The media and journalist bodies announced they would not only take legal action against what they believed the latest government move aimed at curbing media’s independence but also launch a protest movement against it.
Even the Muttahida Qaumi Movement-Pakistan (MQM-P), an ally of the PTI at the centre, came up with a strong reaction to the controversial ordinance and called it a kind of “concession by the government”. “Such laws would create problems for the government itself,” said MQM-P convener Dr Khalid Maqbool Siddiqi while talking to reporters in Karachi hours after the law minister, who is also an MQM-P senator, announced the promulgation of the ordinance.
“The MQM is closely analysing the situation, but we are clear that such ordinances will not solve the problems. It’s a kind of conceding defeat and then announcing it publicly,” said Dr Siddiqui, who had served as the IT minister in the PTI government before the portfolio was given to another MQM-P lawmaker, Aminul Haq.
Soon the PTI itself would become a victim of these new laws, said vice-president of the opposition Pakistan Muslim League-Nawaz (PML-N) Maryam Nawaz through her official Twitter handle. “The legislations being done by this government are apparently aimed at suppressing the voices of media and opposition, but these laws are about to be used against Imran and Company. Don’t say then, you have not been told (about it),” she tweeted.
While “condemning” the ordinance, parliamentary leader of the Pakistan Peoples Party (PPP) in Senate Sherry Rehman said this move had little to do with regulating fake news, but more about shutting down legitimate criticism of the government. Had this been a genuine initiative to curb fake news, the stakeholders and journalist bodies would have been taken on board, she said.

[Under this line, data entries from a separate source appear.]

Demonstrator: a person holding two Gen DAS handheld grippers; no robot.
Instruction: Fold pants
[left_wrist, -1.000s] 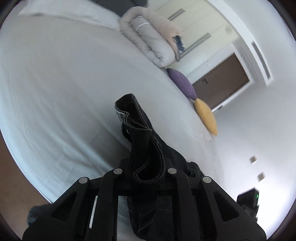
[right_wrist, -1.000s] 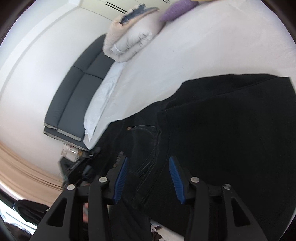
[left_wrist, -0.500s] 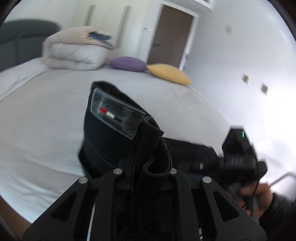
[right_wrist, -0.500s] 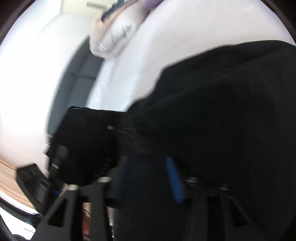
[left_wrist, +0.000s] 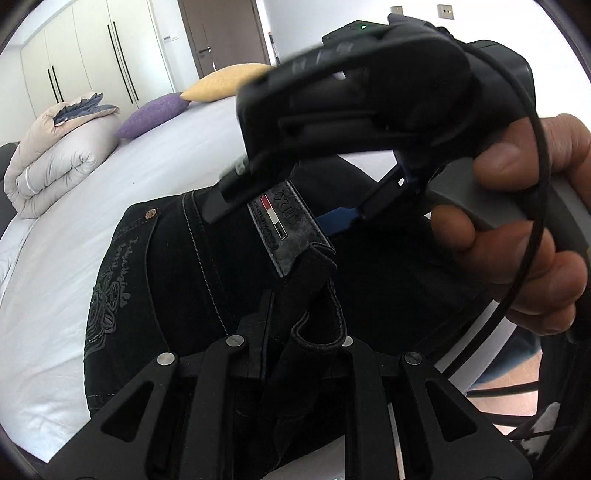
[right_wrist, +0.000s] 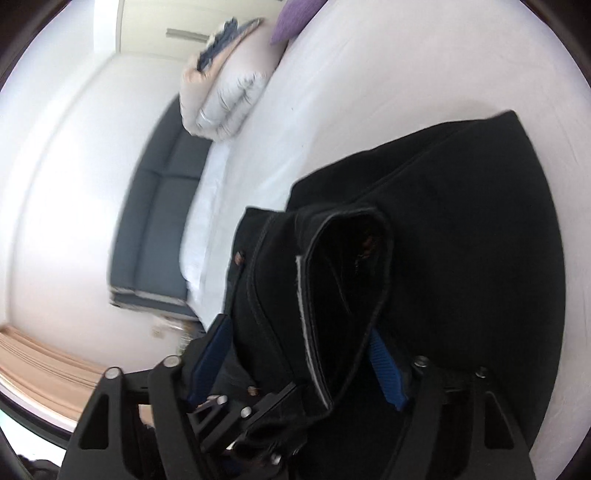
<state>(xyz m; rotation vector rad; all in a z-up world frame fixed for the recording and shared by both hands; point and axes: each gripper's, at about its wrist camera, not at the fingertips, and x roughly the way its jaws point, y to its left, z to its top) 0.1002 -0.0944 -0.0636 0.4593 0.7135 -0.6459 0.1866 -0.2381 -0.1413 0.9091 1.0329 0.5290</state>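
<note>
The black jeans (left_wrist: 155, 280) lie on the white bed (left_wrist: 155, 170), with their waistband lifted. My left gripper (left_wrist: 295, 347) is shut on a fold of the waistband, just below the grey leather label (left_wrist: 284, 229). In the left wrist view my right gripper (left_wrist: 314, 206) hovers over that label, held in a hand; one blue pad (left_wrist: 341, 218) shows. In the right wrist view my right gripper (right_wrist: 299, 354) straddles the bunched waistband (right_wrist: 343, 273), jaws wide apart with blue pads (right_wrist: 384, 369) on either side. The rest of the jeans (right_wrist: 472, 236) spread beyond.
A rolled beige duvet (left_wrist: 55, 155), a purple cushion (left_wrist: 153, 114) and a yellow cushion (left_wrist: 225, 81) lie at the far end of the bed. A grey sofa (right_wrist: 162, 206) stands beside the bed. Wardrobes and a brown door are behind.
My left gripper has swung round with the waistband, and the label now faces up. My right gripper has come in close over the waistband and now straddles it.
</note>
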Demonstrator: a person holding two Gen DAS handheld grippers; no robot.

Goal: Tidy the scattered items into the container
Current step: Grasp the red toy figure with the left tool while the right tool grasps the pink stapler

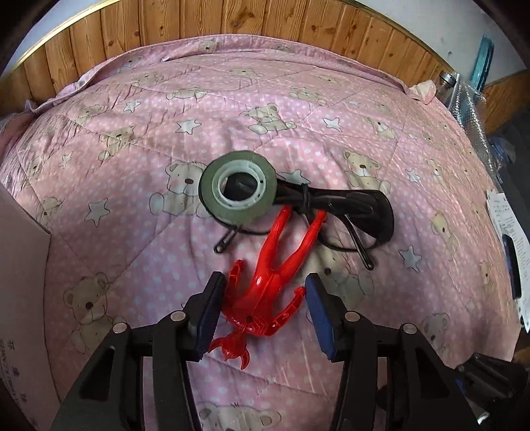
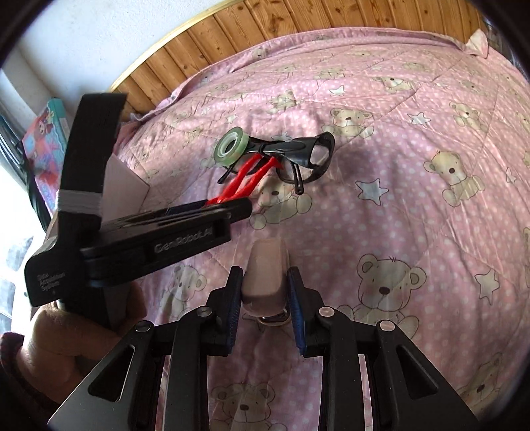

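Note:
A red plastic figure (image 1: 268,265) lies on the pink bear-print quilt (image 1: 132,232), its legs pointing away toward a green tape roll (image 1: 237,189) and black glasses (image 1: 351,205). My left gripper (image 1: 263,281) is open, with one finger on each side of the figure's torso. In the right wrist view my right gripper (image 2: 265,275) is shut on a pale pink oblong block (image 2: 265,265) with a metal ring at its near end. The left gripper (image 2: 232,205) shows there from the side, red legs (image 2: 245,179) sticking out past it. A pale box (image 1: 20,265) stands at the left.
The box corner (image 2: 127,175) shows behind the left gripper, held by a hand (image 2: 76,335). A wood-panel wall (image 1: 232,20) runs behind the bed. A bottle (image 1: 447,86) and papers (image 1: 510,225) sit off the bed's right side. Open quilt (image 2: 414,199) lies to the right.

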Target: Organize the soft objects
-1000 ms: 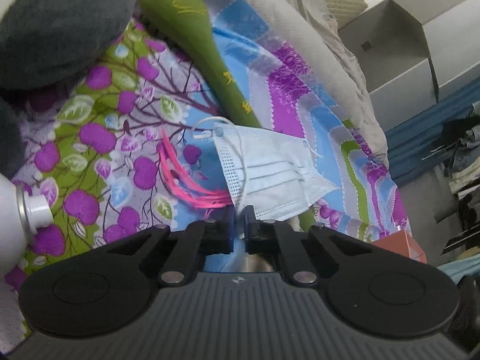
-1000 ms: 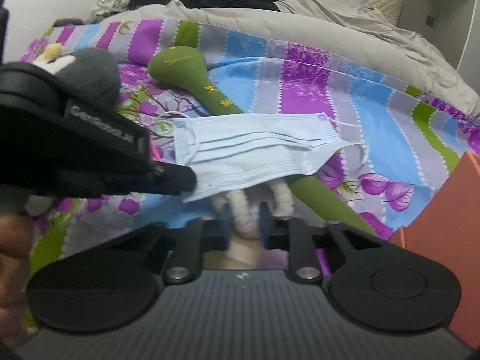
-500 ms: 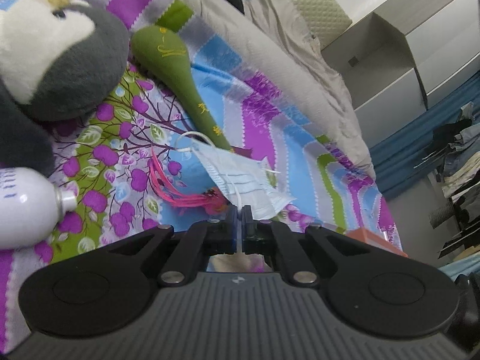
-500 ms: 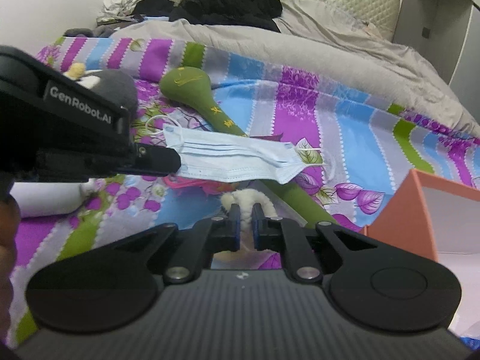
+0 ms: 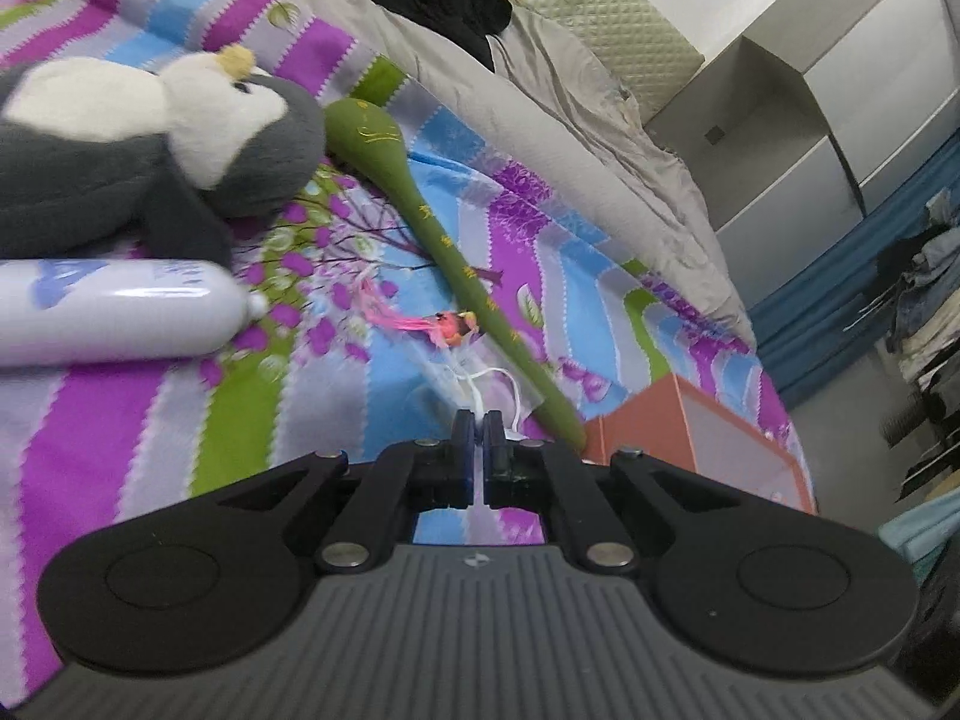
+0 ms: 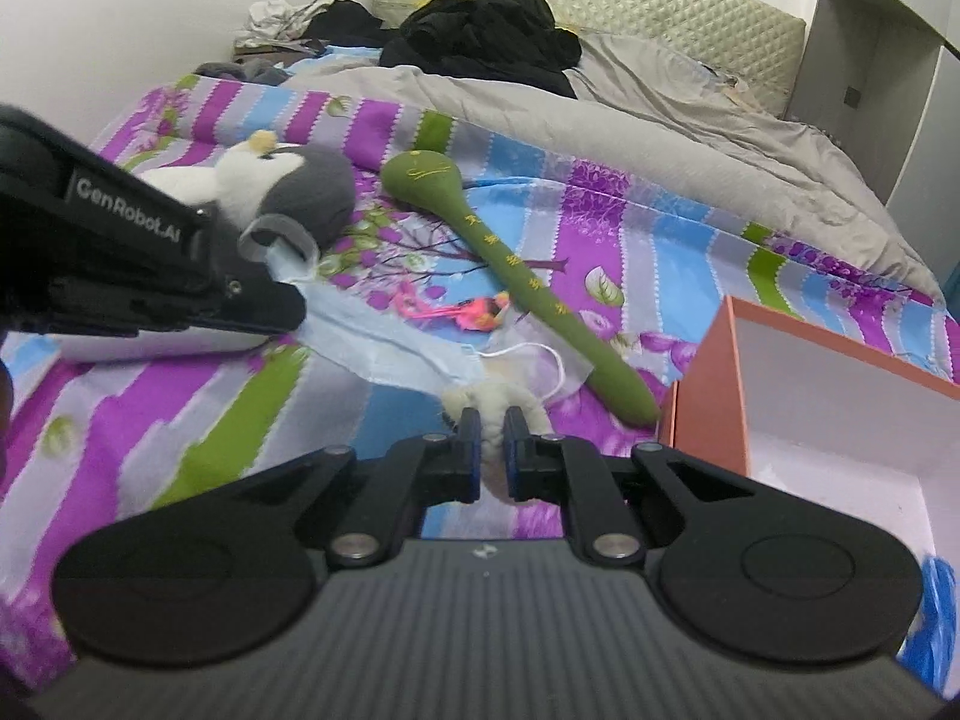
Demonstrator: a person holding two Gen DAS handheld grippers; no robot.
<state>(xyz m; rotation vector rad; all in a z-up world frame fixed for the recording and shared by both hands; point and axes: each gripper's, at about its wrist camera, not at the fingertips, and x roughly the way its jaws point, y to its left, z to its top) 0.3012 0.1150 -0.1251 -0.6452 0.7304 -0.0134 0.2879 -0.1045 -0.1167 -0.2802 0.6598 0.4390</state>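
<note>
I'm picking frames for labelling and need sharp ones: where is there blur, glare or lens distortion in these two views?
Left wrist view: the white bottle is smeared by motion blur with a glare streak along it, and the face mask is blurred; the cabinet bends from fisheye distortion. Right wrist view: sharper overall, though the face mask is soft and the headboard curves.

Both wrist views look low and forward across the striped bedspread (image 5: 150, 420) toward the headboard (image 6: 660, 18), close to the bedding. Both share the green padded mallet (image 5: 444, 240), penguin plush (image 6: 300, 180) and orange box (image 6: 708, 384).
</note>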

PPP Senator Raza Rabbani said the amendments to the electronic crimes law and the Election Act through ordinances amounted to denying a national debate and depriving the parliament of its constitutional right of legislation. The government had taken systematic steps to apply censor to online content, he said, adding that the new legislation placed fetters on the fundamental rights of the citizens.
In a joint statement issued from Karachi, the joint action committee of the media comprising All-Pakistan Newspapers Society, the Council of Pakistan Newspaper Editors, the Pakistan Federal Union of Journalists (PFUJ), Pakistan Broadcasters Association and Association of Electronic Media Editors and News Directors rejected the “draconian amendments” to the Prevention of Electronic Crimes Act (Peca) and termed it “a blatant move to stifle media independence, freedom of speech and dissenting voices”.

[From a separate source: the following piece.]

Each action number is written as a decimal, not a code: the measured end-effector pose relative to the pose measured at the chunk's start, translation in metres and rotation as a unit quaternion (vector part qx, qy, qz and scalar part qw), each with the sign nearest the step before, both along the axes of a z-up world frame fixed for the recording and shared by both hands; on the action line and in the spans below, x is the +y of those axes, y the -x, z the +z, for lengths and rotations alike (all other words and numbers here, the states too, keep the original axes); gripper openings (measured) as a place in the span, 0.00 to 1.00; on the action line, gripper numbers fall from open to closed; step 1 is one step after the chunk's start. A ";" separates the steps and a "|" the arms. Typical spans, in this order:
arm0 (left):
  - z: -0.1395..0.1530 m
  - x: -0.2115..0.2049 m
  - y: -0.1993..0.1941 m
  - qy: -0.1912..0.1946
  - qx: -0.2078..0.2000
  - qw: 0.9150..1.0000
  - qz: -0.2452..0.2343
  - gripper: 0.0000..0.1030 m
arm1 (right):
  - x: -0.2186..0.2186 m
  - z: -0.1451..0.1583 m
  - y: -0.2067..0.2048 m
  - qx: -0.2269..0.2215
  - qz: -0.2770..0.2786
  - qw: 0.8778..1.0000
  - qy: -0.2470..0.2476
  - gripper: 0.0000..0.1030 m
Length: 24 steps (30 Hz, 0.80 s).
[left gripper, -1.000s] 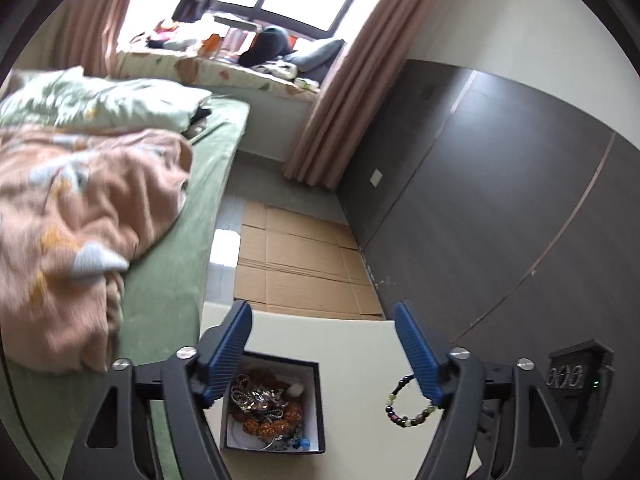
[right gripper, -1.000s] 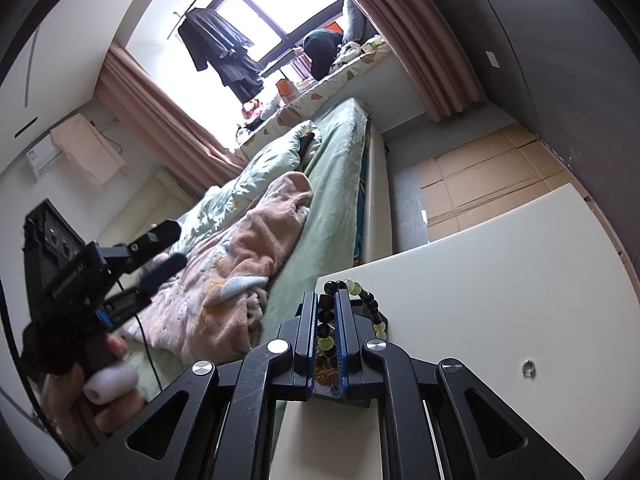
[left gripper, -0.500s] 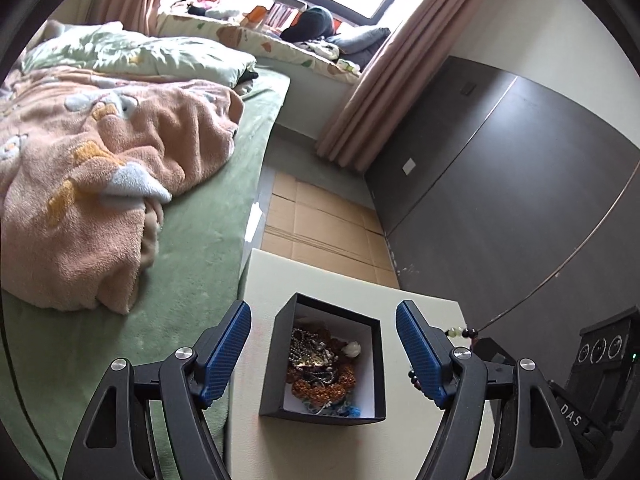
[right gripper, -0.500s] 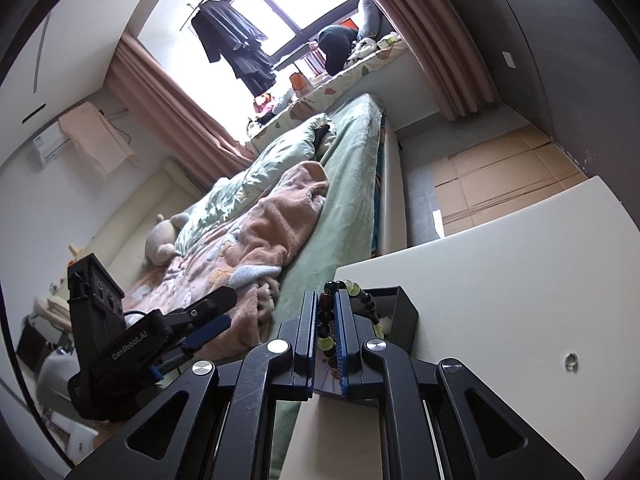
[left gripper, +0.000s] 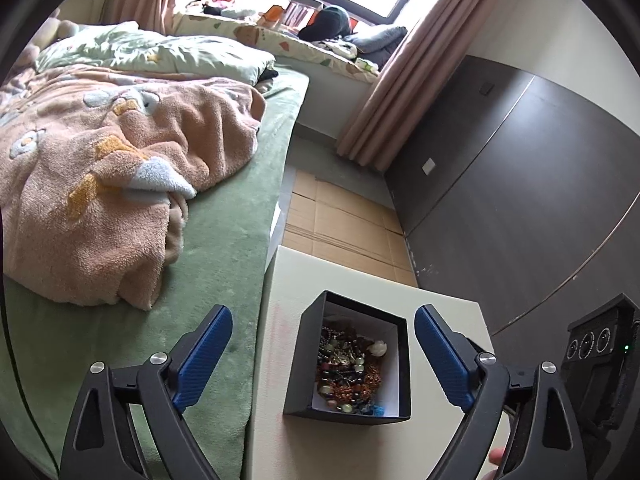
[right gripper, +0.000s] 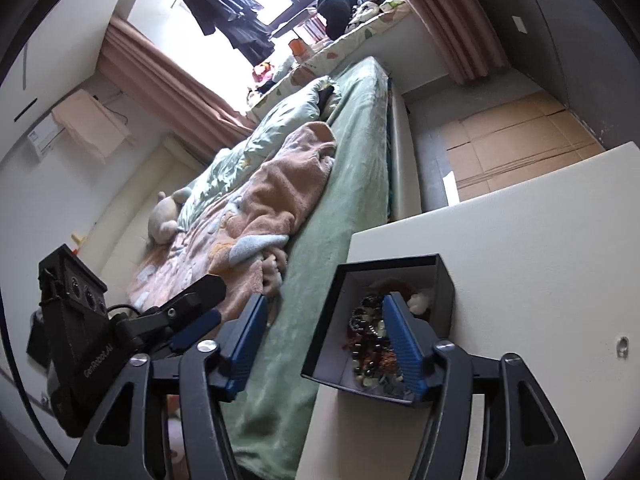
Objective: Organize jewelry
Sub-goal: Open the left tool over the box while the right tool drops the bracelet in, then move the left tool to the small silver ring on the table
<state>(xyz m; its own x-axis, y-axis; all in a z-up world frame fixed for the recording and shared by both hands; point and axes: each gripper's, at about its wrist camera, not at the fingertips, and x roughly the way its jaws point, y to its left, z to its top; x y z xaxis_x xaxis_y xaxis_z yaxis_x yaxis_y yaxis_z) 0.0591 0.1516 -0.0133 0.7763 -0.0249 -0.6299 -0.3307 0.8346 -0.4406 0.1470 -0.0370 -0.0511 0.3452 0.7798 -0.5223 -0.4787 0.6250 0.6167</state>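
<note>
Right claw (right gripper: 324,336): blue-padded fingers spread wide, nothing between them, poised over near-left corner of square black cardboard box with white lining (right gripper: 444,276); one finger overlaps box interior. Tangled pile of beaded bracelets and chains (left gripper: 348,368) lies inside box, directly ahead of left claw (left gripper: 322,354), also spread wide and empty. Box sits on cream desk (left gripper: 360,452) near edge beside green bed (left gripper: 224,264).

Step, judged: deposit into box done. Next: pull right claw clear without snagging beads; look for remaining loose pieces, none visible on desk.
</note>
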 end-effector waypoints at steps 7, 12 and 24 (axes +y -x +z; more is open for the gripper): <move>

They said any attempt to curb freedom of expression would be challenged in court. The committee would, if needed, oppose such moves with full might of its constituent bodies.
PFUJ President Shahzada Zulfiqar and Secretary General Nasir Zaidi, in a separate statement, expressed serious concern over the ordinance and said laws were being amended to make them more “coercive aimed at eroding these rights”. “There are already clear provisions in the constitution protecting the integrity and dignity of the judiciary and the armed forces so why the need for further coercive measures,” they said, adding that there was no need to amend Peca when courts could use existing laws to punish anyone involved in defaming any person or institution.
The PFUJ leaders vowed to launch a countrywide protest against its promulgation.
PML-N Senator Irfan Siddiqui while commenting on another legislation to amend the Elections Act 2017, allowing the members of the parliament, including ministers, to run the election campaigns, said the unilateral amendments were a ‘manifestation of authoritarian mindset’.